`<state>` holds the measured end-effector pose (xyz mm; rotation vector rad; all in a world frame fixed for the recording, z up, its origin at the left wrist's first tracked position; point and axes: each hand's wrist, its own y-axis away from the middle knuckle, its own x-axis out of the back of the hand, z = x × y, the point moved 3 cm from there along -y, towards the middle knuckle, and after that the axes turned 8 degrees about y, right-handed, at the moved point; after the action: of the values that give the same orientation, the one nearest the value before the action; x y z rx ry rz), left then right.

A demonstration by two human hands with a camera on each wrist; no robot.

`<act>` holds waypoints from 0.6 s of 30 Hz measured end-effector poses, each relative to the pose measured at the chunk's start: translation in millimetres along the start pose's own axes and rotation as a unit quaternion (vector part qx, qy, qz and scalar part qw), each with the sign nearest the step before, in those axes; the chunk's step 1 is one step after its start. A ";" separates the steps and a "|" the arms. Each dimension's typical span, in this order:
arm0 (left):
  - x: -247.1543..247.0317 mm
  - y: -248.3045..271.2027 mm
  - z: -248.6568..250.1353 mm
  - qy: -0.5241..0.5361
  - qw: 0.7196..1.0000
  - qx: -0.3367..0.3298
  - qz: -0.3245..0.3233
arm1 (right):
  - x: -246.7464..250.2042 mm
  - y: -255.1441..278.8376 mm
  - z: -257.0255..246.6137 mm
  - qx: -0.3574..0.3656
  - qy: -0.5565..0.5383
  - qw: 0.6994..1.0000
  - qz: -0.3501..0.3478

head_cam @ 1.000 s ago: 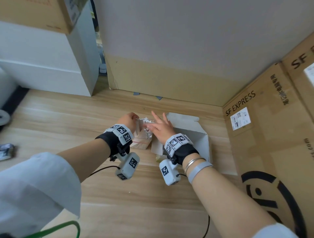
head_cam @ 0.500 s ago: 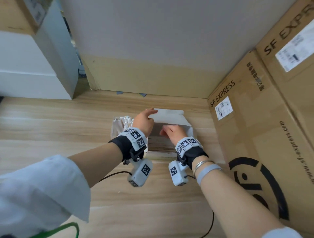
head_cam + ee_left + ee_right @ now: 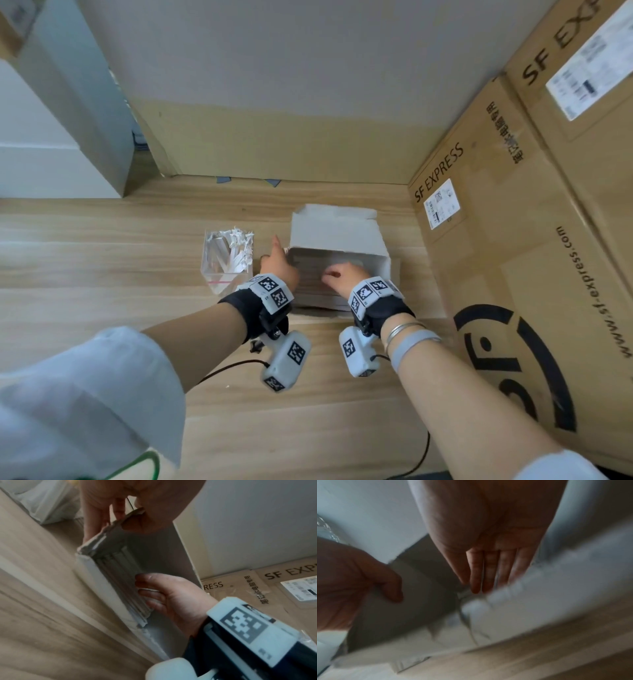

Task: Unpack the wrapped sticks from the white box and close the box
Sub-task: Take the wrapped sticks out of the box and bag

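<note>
The right hand [image 3: 342, 275] reaches down into the open white box [image 3: 383, 265] with its fingers [image 3: 476, 573] straight and together, tips on the wrapped sticks [image 3: 123, 577] that lie in rows on the bottom; it grips nothing that can be seen. The left hand [image 3: 279, 270] holds the box's left wall, thumb inside and fingers outside in the left wrist view, steadying it. The lid [image 3: 334, 228] stands up at the far side, so closing is not yet done. Just left of the box, on the wooden floor [image 3: 102, 274], lies a clear bag [image 3: 226, 263] with white wrapped sticks in it, out of the box. Judging from this, the unpacking is partly done: one lot is out, more sticks remain inside, and closing the lid comes last. Large brown cartons [image 3: 513, 240] stand close on the right.
</note>
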<state>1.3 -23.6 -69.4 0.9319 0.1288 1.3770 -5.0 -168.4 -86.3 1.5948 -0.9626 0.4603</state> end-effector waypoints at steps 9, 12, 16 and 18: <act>0.2 11.4 -9.7 0.024 0.996 -0.082 0.001 | -19.9 -9.7 -15.1 0.024 0.147 0.989 -0.019; -0.3 11.7 -9.2 0.028 0.997 -0.074 0.001 | -30.3 -12.5 -21.4 0.013 0.215 0.976 -0.031; -1.2 12.1 -9.6 0.023 0.997 -0.071 0.004 | -30.8 -11.3 -25.1 0.009 0.187 0.982 -0.014; -2.0 11.3 -10.3 0.020 0.997 -0.069 0.001 | -30.9 -9.7 -24.7 0.016 0.172 0.985 -0.001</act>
<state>-14.0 -21.3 -69.9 0.7907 0.0620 1.3881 -10.4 -134.8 -108.6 1.4825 -0.6931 0.7257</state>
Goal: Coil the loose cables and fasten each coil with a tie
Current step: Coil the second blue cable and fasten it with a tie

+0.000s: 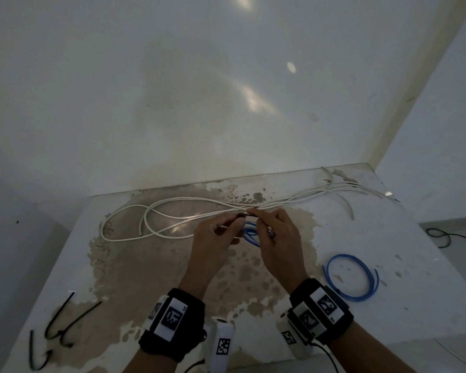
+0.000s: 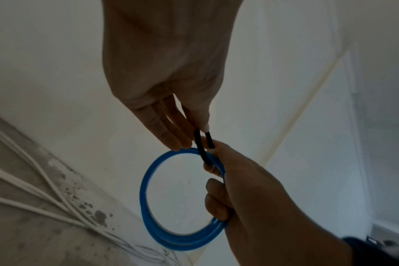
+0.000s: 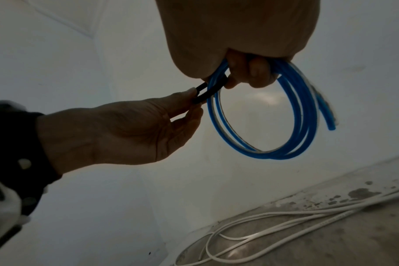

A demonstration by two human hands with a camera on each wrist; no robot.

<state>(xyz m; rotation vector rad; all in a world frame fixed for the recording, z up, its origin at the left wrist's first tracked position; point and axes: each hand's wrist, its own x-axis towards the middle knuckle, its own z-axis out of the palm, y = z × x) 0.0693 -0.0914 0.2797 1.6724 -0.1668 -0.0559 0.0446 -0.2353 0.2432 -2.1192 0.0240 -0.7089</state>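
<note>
Above the stained white table (image 1: 156, 278) my right hand (image 1: 256, 216) grips a small blue cable coil (image 1: 250, 234); its curled fingers (image 3: 257, 72) wrap the strands (image 3: 307, 117). My left hand (image 1: 240, 219) pinches a black tie (image 1: 242, 215) at its fingertips (image 2: 205, 126). The tie (image 2: 202, 144) runs as two strands round the coil (image 2: 148, 198) right beside the right hand (image 2: 251, 189). From the right wrist, the left hand (image 3: 125, 129) holds the tie (image 3: 203, 93) against the coil's top left. One free blue end (image 3: 330, 124) sticks out.
A long loose white cable (image 1: 280, 203) sprawls across the back of the table. A second blue coil (image 1: 351, 278) lies at the right. Several spare black ties (image 1: 62, 327) lie at the front left. Walls close in behind and right; a black cord (image 1: 441, 235) lies on the floor.
</note>
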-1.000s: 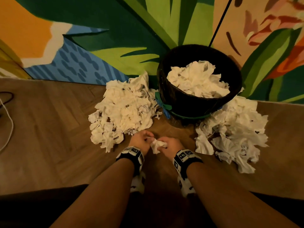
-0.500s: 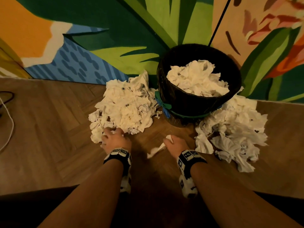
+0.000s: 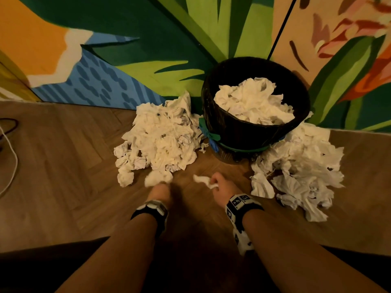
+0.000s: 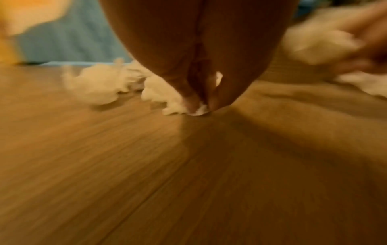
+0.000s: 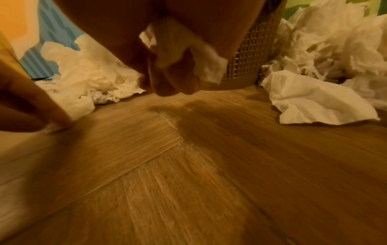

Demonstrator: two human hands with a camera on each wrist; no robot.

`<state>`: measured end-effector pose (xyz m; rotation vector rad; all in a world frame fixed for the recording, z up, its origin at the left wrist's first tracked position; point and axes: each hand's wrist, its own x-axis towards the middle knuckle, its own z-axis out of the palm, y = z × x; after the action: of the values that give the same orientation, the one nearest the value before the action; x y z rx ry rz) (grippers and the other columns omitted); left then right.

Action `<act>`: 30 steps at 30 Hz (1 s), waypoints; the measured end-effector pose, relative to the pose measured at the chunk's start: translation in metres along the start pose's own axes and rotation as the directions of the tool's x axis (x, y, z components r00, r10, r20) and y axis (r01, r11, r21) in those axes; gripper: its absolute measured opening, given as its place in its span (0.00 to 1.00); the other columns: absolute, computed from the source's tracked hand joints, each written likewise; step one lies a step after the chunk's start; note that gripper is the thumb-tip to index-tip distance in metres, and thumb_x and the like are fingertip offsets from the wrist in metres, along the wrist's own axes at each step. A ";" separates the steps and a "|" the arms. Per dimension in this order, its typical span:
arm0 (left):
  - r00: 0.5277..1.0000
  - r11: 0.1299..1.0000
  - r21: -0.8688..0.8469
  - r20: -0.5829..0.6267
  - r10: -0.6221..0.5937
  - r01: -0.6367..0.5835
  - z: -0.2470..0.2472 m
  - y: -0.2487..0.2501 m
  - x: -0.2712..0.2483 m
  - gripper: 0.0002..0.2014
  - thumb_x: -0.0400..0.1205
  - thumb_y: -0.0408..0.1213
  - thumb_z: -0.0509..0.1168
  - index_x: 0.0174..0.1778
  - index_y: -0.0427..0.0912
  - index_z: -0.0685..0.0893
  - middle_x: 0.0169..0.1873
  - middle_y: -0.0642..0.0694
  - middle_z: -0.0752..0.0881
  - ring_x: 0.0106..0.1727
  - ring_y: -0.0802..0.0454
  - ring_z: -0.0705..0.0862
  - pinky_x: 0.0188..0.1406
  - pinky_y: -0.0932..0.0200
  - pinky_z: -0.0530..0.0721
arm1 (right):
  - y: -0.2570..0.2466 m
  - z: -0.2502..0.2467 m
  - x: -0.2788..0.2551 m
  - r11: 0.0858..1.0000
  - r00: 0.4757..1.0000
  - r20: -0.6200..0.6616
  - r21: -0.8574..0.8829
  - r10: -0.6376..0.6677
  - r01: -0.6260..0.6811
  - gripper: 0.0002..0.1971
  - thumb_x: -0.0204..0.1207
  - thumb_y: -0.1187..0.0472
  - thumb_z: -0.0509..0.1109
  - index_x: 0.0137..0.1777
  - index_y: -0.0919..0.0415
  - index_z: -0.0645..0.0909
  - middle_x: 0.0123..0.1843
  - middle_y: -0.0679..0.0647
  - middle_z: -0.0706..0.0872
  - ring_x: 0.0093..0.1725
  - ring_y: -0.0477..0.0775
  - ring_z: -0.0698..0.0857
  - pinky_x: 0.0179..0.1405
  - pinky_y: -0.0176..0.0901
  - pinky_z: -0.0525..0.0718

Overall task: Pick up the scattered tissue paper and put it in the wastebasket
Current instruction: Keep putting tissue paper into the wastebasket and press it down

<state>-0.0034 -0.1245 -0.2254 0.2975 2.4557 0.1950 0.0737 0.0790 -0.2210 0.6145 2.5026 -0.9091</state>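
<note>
Wooden floor (image 3: 63, 166) now separates 2 hands: a wad (image 3: 157, 178) is pinched from the pile by the left hand (image 3: 159, 192), a scrap (image 3: 204, 180) stays clenched in the right hand (image 3: 224, 187), undelivered to the wastebasket (image 3: 249, 134) beyond.

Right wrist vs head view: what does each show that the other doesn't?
Only the right wrist view shows the wastebasket's woven mesh base and the curled fingers wrapped round a tissue wad. Only the head view shows tissue heaped inside the wastebasket, its black liner, and the painted wall. Both show both floor piles and the left hand on a tissue.
</note>
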 end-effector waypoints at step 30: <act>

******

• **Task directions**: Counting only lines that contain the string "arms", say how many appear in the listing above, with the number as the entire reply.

• **Answer to this exercise**: 2